WORK INSTRUCTION: Pictures stay out; everything else in the listing below is to be restated word for word.

GIVEN INFORMATION:
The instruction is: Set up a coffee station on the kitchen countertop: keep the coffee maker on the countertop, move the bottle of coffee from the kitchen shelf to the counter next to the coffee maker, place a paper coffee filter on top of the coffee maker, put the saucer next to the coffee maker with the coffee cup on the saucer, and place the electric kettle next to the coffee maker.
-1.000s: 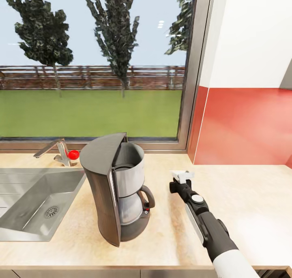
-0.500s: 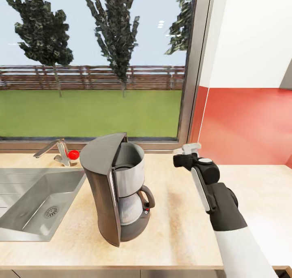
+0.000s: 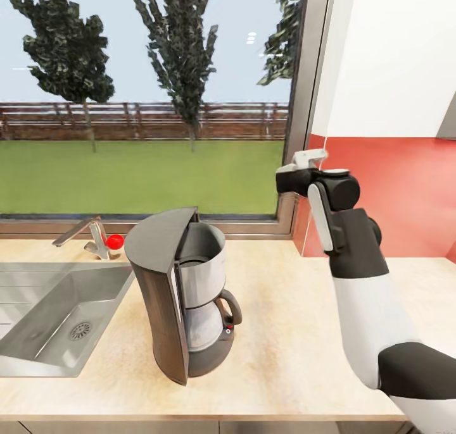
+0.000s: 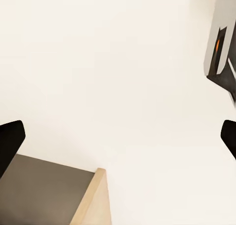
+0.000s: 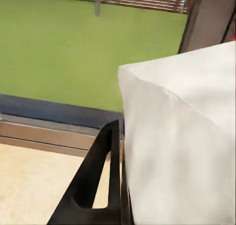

TASK RESPONSE:
The instruction is: Set up a coffee station on the kitchen countertop: keep the coffee maker on the countertop, move the bottle of coffee from the kitchen shelf to the counter next to the coffee maker, place a paper coffee filter on top of the coffee maker, put the saucer next to the coffee maker with the coffee cup on the saucer, and place the electric kettle next to the coffee maker.
-1.000s: 
-0.500s: 
+0.000s: 
+0.000s: 
+0.000s: 

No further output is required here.